# [What is expected]
Given the listing below, write out exactly the lines starting with the line that has "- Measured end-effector" and going on through the line that has "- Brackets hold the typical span", both kept.

#### Given material ####

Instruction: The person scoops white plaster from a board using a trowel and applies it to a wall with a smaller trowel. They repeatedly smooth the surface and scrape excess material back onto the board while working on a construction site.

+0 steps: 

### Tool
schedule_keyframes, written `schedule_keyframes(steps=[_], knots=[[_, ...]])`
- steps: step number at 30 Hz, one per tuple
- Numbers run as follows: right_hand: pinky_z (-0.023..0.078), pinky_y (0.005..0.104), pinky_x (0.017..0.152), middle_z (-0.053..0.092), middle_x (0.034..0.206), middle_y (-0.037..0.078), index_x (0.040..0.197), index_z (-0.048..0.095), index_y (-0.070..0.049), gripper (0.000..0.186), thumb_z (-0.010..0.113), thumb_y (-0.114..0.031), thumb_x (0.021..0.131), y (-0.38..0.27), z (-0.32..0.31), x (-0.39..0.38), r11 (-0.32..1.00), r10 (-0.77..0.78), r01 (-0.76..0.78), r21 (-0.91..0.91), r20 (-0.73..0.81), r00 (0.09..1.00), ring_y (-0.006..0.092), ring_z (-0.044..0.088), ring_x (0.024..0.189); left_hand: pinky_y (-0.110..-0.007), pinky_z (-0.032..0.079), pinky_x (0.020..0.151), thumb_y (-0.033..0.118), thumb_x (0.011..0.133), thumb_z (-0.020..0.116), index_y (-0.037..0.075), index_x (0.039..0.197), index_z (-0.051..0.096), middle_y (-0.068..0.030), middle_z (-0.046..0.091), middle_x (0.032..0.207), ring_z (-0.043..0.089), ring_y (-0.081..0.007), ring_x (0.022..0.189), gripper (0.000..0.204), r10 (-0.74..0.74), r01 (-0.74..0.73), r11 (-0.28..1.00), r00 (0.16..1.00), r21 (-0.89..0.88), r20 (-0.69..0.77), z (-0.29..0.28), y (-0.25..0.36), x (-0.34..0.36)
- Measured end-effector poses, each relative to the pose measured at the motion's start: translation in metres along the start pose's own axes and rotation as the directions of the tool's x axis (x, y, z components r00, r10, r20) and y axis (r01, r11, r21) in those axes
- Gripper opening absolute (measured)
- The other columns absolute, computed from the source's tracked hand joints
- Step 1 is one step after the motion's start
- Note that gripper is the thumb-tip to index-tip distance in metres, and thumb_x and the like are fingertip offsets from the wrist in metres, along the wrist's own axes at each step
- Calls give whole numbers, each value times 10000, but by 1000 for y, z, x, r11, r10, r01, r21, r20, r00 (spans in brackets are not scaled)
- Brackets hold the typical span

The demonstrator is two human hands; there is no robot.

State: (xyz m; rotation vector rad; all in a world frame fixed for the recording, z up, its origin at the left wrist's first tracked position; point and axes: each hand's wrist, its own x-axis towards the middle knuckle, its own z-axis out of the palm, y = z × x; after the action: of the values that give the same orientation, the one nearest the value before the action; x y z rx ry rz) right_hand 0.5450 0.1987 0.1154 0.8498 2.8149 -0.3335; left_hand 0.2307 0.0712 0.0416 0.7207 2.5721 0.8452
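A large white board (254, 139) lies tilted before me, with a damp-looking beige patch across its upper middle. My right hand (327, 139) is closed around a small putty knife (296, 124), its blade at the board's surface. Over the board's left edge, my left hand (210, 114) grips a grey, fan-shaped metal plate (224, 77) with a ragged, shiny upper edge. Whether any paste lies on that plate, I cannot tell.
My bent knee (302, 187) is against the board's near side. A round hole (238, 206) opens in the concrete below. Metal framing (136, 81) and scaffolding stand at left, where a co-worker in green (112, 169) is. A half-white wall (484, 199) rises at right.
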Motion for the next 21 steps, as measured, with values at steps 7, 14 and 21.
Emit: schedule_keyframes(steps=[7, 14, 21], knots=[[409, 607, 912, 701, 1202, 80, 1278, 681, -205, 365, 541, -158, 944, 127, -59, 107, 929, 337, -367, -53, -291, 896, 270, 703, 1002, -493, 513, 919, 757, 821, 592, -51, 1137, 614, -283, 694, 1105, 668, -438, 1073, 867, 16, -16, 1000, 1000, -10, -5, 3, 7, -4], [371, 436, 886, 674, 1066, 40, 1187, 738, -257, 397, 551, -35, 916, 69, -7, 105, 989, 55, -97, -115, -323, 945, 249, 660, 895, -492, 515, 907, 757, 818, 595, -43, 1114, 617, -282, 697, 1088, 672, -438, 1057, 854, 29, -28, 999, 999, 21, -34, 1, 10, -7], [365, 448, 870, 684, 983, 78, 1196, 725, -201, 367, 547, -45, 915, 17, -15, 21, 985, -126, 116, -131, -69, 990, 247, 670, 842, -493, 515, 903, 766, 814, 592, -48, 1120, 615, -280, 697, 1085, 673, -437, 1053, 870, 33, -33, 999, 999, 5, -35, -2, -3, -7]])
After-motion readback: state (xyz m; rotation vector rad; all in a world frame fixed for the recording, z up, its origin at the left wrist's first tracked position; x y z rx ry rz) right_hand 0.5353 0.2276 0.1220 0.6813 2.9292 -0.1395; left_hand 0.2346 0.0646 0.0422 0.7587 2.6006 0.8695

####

# [Answer below]
- Measured end-effector poses, each relative to the pose measured at the motion's start: translation in metres along the start pose's own axes and rotation as the directions of the tool's x axis (x, y, z components r00, r10, r20) and y axis (r01, r11, r21) in those axes
- Gripper opening absolute (measured)
- The other columns absolute, computed from the source's tracked hand joints
- Step 1 is one step after the motion's start
- Note that gripper is the thumb-tip to index-tip distance in metres, and thumb_x and the like are fingertip offsets from the wrist in metres, along the wrist's own axes at each step
- Calls give whole numbers, each value times 10000, but by 1000 for y, z, x, r11, r10, r01, r21, r20, r00 (spans in brackets are not scaled)
- Brackets hold the typical span

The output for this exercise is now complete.